Friday 25 November 2011

Contoh Press Release

PERNYATAAN SIKAP TERHADAP PENGESAHAN UNDANG-UNDANG INTELIJEN NEGARA OLEH DPR

DPR  SANGAT TELEDOR MENGESAHKAN UU INTELIJEN NEGARA

Tepatnya tanggal 11 Oktober 2011 DPR telah mengesahkan Undang-Undang Intelijen melalui sidang paripurna. Meski sudah banyak mengalami perubahan dari naskah aslinya,namun Undang-Undang tersebut sebenarnya masih jauh dari kata layak dan sempurna. Layak dan sempurna disini maksudnya layak dan sempurna dari segi pandang semua kalangan,baik pemerintah,maupun masyarakat guna kelancaran pengurusan negara. Undang-Undang tersebut nyatanya  masih memuat banyak aturan-aturan dan pasal-pasal yang masih multitafsir alias pasal karet dan masih perlu dikaji dan direvisi lebih lanjut. Hal tersebut membawa kontroversi dan kekhawatiran publik akan wewenang badan terkait jika Undang-Undang tersebut benar-benar disahkan dan diberlakukan. 

Pertama, RUU Intelijen tidak mengatur secara rinci tentang kategori rahasia intelijen yang menjadi bagian dari rahasia negara (Pasal 25 – Pasal 26  junto Pasal 44 – Pasal 45).
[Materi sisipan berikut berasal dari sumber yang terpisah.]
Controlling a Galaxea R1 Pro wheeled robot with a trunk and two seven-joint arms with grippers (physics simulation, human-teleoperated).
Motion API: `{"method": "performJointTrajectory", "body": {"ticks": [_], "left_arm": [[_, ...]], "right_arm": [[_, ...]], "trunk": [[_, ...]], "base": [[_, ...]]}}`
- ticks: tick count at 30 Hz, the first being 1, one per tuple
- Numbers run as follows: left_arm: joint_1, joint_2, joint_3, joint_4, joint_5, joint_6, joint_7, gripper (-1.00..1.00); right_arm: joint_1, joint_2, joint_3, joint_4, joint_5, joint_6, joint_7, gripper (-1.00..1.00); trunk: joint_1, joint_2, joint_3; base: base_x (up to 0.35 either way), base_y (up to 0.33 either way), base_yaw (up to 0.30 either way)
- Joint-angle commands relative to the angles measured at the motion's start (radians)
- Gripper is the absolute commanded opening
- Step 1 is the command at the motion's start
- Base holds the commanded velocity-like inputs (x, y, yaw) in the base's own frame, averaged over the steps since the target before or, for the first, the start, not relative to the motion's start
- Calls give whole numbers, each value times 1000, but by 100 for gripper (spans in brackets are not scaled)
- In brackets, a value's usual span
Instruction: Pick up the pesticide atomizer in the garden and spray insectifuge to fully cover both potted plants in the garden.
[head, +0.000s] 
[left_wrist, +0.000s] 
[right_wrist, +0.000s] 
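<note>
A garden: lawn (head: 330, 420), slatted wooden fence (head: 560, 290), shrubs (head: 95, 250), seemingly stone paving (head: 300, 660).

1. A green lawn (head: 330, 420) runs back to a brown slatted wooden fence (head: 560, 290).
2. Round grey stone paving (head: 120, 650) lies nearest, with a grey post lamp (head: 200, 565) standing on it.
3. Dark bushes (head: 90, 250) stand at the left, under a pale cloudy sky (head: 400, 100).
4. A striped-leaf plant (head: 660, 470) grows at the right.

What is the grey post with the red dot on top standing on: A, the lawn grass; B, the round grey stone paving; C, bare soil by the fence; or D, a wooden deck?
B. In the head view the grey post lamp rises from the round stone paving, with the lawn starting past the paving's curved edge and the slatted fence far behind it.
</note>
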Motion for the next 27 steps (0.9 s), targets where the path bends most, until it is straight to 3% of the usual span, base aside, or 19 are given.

Tidak adanya kategori yang rinci tentang rahasia intelijen seperti dalam frase “membahayakan ketahanan dan keamanan Negara” ,”mengungkapkan kekayaan alam Indonesia” dan seterusnya yang menjadi rahasia negara,yang berpotensi untuk ditafsirkan secara luas dan sepihak oleh pihak penguasa dan mengancam kebebasan informasi dan kebebasan pers.


Kedua, RUU Intelijen juga belum mengatur mengenai mekanisme komplain oleh agen intelijen kepada komisi intelijen parlemen secara tertutup apabila terdapat perintah dari atasan kepada agen intelijen yang secara nyata perintah itu bertentangan dengan HAM dan melawan hukum. Pengaturan mekanisme komplain ini menjadi penting untuk meminimalisasi terjadinya penyimpangan yang dilakukan oleh intelijen. RUU ini juga belum mengatur mengenai mekanisme kontrol terhadap Badan  Intelijen Negara itu sendiri. Padahal hal itu sangat penting guna menjaga akuntabilitas dan profesionalitas badan tersebut. UU Intelijen sangat rentan sekaligus erat kaitannya dengan urusan kebebasan sipil dan kebebasan serta hak masyarakat menerima informasi. Jadi seharusnya mekanisme kontrol terhadap BIN, dan sanksi bagi para anggotanya yang menyalahgunakan wewenang, perlu diatur dengan rinci.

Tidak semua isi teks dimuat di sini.